Problem statement:
What is needed is an exact copy of the data below, pictures excluded.

Available data:
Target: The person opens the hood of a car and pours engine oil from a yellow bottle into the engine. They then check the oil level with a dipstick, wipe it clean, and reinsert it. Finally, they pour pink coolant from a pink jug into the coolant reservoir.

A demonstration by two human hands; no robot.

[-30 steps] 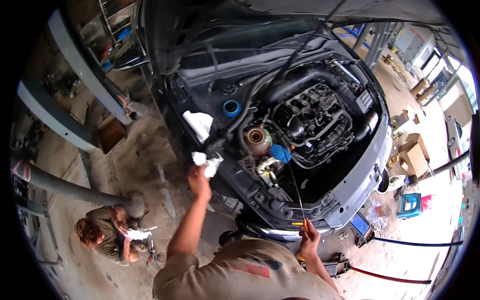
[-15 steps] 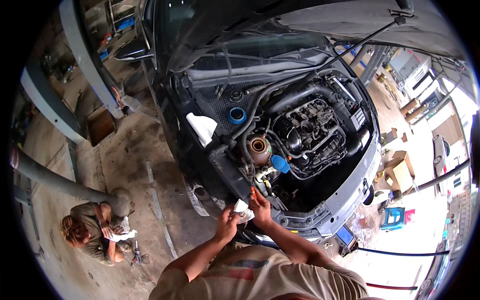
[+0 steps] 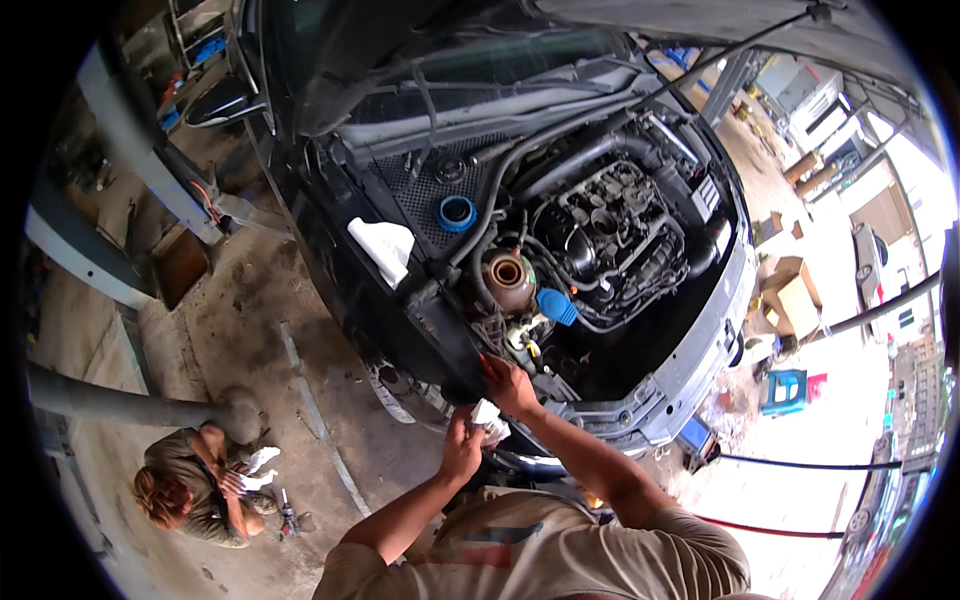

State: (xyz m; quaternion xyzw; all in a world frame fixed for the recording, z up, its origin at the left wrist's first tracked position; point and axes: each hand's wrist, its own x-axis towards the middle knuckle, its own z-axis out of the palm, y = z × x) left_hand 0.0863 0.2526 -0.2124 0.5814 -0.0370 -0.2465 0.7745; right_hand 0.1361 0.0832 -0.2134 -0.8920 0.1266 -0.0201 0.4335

Finished task:
Target: The person opens the hood of a car and pours engine oil from a yellow bottle into the engine. They then check the oil level with a dipstick, wipe it clean, and reinsert it. Finally, they pour pink coolant from a pink jug into the coolant reservoir.

A demonstration by two human hands; no robot.

[-30 steps] 
[-15 steps] 
[+0 steps] 

State: (xyz m; quaternion xyzw; all in a world frame fixed for the recording, z up, its origin at the left wrist's first tracked position; point and axes: each hand's wrist, its own x-axis towards the middle knuckle, its own z-axis out of the palm, y = z × x) left_hand 0.0863 0.2526 -0.2124 0.5814 -0.0370 -0.2465 0.7745; right_hand 0.1361 0.0832 -0.2134 -0.8920 0.1266 -0.0201 0.4335

Nothing more remains to be added to this answer.